▸ **Available data**
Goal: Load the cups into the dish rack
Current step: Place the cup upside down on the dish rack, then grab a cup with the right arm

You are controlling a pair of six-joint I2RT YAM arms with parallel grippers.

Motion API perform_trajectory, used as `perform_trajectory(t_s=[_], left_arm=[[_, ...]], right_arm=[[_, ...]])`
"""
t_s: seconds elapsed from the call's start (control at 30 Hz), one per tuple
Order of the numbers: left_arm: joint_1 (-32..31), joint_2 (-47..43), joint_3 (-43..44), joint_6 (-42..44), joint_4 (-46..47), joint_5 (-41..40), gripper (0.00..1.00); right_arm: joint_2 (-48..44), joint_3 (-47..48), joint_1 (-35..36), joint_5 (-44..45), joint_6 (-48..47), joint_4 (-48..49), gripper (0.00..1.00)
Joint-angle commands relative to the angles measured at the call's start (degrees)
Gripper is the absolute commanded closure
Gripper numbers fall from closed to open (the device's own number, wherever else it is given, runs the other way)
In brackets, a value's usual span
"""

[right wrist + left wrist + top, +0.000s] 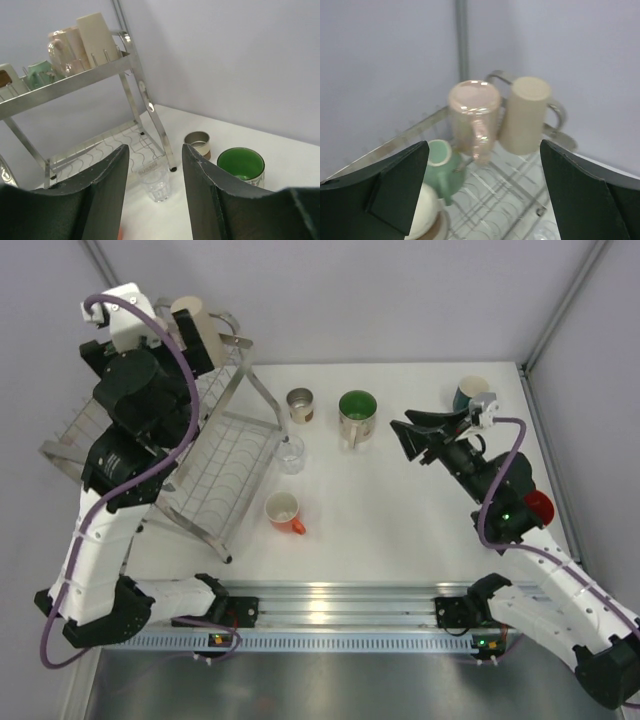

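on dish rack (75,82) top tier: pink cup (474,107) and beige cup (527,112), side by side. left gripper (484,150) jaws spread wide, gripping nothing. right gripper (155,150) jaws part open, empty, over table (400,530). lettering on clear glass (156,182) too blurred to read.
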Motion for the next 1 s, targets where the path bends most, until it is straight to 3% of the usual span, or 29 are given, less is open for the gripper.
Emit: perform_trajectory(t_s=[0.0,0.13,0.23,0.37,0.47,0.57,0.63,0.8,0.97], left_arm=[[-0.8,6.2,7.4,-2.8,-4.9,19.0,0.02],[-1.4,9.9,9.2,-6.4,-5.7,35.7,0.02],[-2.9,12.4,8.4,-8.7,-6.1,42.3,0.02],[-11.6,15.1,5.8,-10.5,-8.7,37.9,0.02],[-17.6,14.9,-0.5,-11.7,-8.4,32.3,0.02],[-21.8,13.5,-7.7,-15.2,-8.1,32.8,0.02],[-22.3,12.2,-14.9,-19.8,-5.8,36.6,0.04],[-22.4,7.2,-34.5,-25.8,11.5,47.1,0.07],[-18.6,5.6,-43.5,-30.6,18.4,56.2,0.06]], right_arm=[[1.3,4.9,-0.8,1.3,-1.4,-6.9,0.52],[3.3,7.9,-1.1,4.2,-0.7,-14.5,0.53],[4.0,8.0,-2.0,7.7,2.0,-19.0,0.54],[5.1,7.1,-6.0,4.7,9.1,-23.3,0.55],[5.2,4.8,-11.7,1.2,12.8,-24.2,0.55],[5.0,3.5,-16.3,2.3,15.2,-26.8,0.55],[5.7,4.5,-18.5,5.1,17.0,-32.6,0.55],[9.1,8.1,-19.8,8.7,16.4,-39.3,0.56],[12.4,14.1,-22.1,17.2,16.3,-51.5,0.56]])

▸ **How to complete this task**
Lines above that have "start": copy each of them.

▸ **Answer for this exercise**
t_s: seconds elapsed from the call's start (control at 30 Hz), one per tuple
Joint-angle commands relative to the angles measured at the call's start (degrees)

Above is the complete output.